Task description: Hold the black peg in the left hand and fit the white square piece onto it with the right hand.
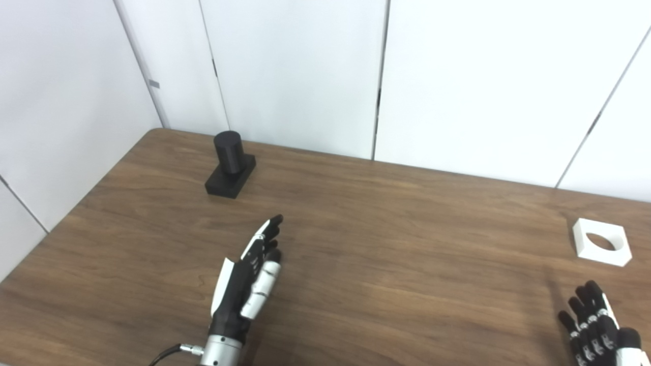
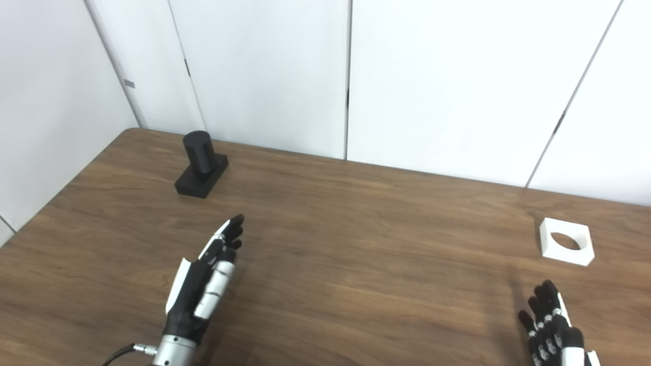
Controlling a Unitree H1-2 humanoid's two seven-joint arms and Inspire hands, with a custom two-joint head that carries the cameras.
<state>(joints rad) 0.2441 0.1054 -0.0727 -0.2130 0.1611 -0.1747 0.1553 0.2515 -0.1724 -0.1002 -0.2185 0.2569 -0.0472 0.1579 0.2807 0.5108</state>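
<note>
Tabletop (image 1: 386, 264) of dark wood grain, backed by white wall panels (image 1: 300, 71). Left hand (image 1: 247, 282) hovers over the near-left part of the table, fingers extended and close together, pointing toward the far edge, holding nothing. Black peg (image 1: 230, 163), an upright cylinder on a rectangular base, stands near the far-left corner, well apart from that hand. Right hand (image 2: 552, 328) enters at the lower-right corner, fingers extended, empty. White square piece (image 2: 566, 241), with 1 round hole, lies flat near the right edge, beyond the right hand and not touching it.
</note>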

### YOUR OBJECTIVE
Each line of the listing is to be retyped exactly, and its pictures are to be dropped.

### ANSWER TO THIS PROBLEM
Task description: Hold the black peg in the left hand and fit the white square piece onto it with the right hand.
Controlling a Unitree H1-2 humanoid's two seven-joint arms and Inspire hands, with a custom two-joint head that carries the cameras.
<state>(joints rad) 0.2441 0.1054 -0.0727 -0.2130 0.1611 -0.1747 0.1553 0.2515 -0.1724 -0.1002 -0.2185 0.2569 -0.0472 0.1579 0.2807 0.5108</state>
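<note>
Tabletop (image 1: 386, 264) of dark wood grain, backed by white wall panels (image 1: 300, 71). Left hand (image 1: 247, 282) hovers over the near-left part of the table, fingers extended and close together, pointing toward the far edge, holding nothing. Black peg (image 1: 230, 163), an upright cylinder on a rectangular base, stands near the far-left corner, well apart from that hand. Right hand (image 2: 552, 328) enters at the lower-right corner, fingers extended, empty. White square piece (image 2: 566, 241), with 1 round hole, lies flat near the right edge, beyond the right hand and not touching it.
</note>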

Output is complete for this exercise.